O que é puritanismo, afinal? Para o senso comum o termo puritanismo está relacionado a
questões sexuais. É preciso ampliar o sentido: a prática do ascetismo intramundano ou ética
puritana não se resume à rejeição dos prazeres sexuais, puritanismo não é somente sexo. Se não é
somente sexo, é sexo também. Por via paralela: também não é somente honestidade, embora o
puritanismo seja mesmo um conjunto de moralidades que inclui a honestidade como um de seus
frutos mais maduros. Também não é somente respeito à propriedade privada, vida de fé e religião,
defesa da família nuclear, apologia das guerras justas ou santas, afastamento do gozo estético,
limitação da reflexão e do livre pensamento, incentivo ao trabalho, frugalidade e economia.

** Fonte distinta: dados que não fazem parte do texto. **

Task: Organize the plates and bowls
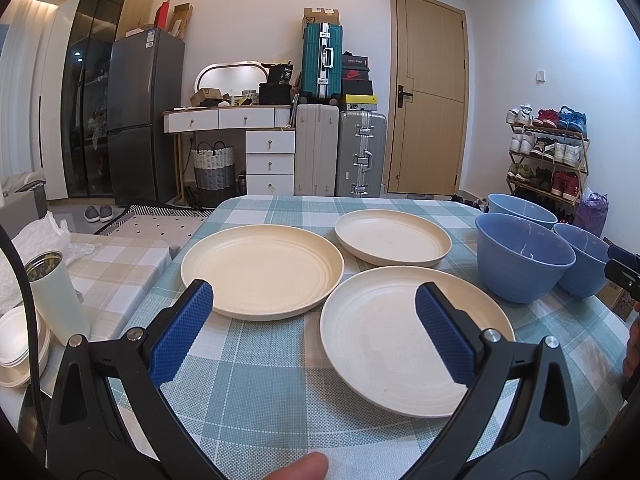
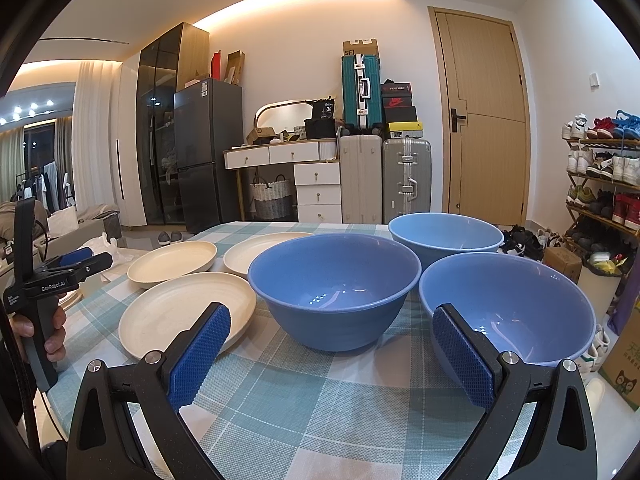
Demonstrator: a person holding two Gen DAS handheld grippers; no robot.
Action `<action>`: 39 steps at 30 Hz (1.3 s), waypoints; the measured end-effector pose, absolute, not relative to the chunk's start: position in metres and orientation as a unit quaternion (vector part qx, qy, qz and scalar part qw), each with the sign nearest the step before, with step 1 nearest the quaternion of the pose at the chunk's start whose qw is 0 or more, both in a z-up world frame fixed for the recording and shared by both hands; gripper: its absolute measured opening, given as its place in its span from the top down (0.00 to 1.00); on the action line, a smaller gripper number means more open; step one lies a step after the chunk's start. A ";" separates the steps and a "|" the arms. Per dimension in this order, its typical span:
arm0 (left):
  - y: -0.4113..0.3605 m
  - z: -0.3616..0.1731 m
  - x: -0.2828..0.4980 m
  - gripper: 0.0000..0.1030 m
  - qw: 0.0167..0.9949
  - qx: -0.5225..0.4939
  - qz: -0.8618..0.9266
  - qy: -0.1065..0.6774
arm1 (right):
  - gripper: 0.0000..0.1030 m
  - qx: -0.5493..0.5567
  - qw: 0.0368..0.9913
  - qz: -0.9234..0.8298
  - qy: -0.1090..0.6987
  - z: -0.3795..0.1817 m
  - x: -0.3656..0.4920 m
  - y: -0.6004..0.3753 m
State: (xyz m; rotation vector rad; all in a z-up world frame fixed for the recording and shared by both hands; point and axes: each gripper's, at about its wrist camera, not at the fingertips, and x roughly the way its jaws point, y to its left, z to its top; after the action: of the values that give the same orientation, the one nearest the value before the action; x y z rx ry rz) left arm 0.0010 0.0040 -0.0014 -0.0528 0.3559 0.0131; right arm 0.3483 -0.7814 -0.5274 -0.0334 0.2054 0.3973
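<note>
Opening position here: nothing is stacked yet, both tools held low at the near edge of the checked tablecloth (image 1: 256, 364). The left gripper (image 1: 314, 332) is spread wide and empty, its right finger overlapping the near plate (image 1: 380, 344) in view, though contact can't be judged. The right gripper (image 2: 330, 354) is spread and empty too, lined up between the middle bowl (image 2: 334, 288) and the near right bowl (image 2: 516, 312). In the right view a hand (image 2: 44, 332) grips the left tool's handle, level. Next move, I'd say: pinch a rim and lift one dish onto its twin, so the fingers must straddle an edge. Further back sit the left plate (image 1: 260, 270) and far plate (image 1: 394, 236), then the far bowl (image 2: 446, 234), all apart, none nested
</note>
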 end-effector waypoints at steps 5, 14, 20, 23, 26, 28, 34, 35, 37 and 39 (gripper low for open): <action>0.006 -0.002 -0.001 0.02 0.984 -0.029 0.009 0.178 | 0.00 -0.015 0.976 0.192 0.105 -0.525 0.344 -0.777; 0.011 0.001 0.001 0.02 0.979 -0.029 0.023 0.200 | 0.00 -0.011 0.974 0.180 0.137 -0.526 0.357 -0.778; 0.018 0.013 -0.004 0.02 0.976 -0.035 0.035 0.211 | 0.00 -0.026 0.973 0.171 0.153 -0.508 0.353 -0.767; 0.025 0.023 -0.007 0.02 0.974 -0.040 0.048 0.217 | 0.00 -0.024 0.970 0.175 0.164 -0.501 0.350 -0.760; 0.032 0.033 -0.010 0.02 0.973 -0.039 0.055 0.221 | 0.00 -0.035 0.967 0.181 0.175 -0.492 0.349 -0.750; 0.035 0.041 -0.012 0.02 0.972 -0.034 0.056 0.223 | 0.00 -0.041 0.966 0.182 0.177 -0.485 0.349 -0.742; 0.047 0.063 -0.016 0.02 0.970 -0.033 0.066 0.233 | 0.00 -0.039 0.960 0.210 0.181 -0.461 0.349 -0.713; 0.050 0.066 -0.016 0.02 0.969 -0.037 0.065 0.237 | 0.00 -0.039 0.959 0.212 0.184 -0.456 0.351 -0.708; 0.055 0.072 -0.016 0.02 0.966 -0.042 0.064 0.246 | 0.00 -0.038 0.957 0.218 0.187 -0.450 0.353 -0.698; 0.059 0.078 -0.017 0.02 0.966 -0.043 0.062 0.248 | 0.00 -0.037 0.955 0.225 0.192 -0.445 0.355 -0.690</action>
State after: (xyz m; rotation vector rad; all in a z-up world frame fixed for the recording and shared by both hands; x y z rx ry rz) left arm -0.0172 0.0589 0.0778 -0.0869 0.5017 0.1264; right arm 0.3551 -0.6896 -0.4451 -0.0751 0.3890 0.4575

Não é caso de apresentar a genealogia do puritanismo, mas um recurso à história é viável:
concepções que possam se chamar prototípicas de puritanismo sempre permearam o espírito e a
práxis humana, mesmo que sob outros nomes ou rótulos, mesmo fora de contextos religiosos,
mesmo longe do Ocidente. O que não impede a consideração de que houve uma radicalização cristã
e depois protestante das idéias de luta contra o mal, o pecado e a carne, de ascetismo a favor de uma
vida superior, de mortificação do corpo e da carne para elevação do espírito, de desprezo da história
em favor da eternidade, do exercício do autocontrole e da frugalidade contra o gozo dos prazeres.
Em resumo: rejeição do mundo. 3
Já se tornou clássica na sociologia brasileira da religião, especialmente do protestantismo,
uma não-definição proposta por Antonio Gouvêa Mendonça: "Não se pode (...) com exatidão dar
uma definição do puritanismo. É um modo de ser, de ver os homens e as coisas sob o prisma da fé
religiosa. É, essencialmente, um modo de viver".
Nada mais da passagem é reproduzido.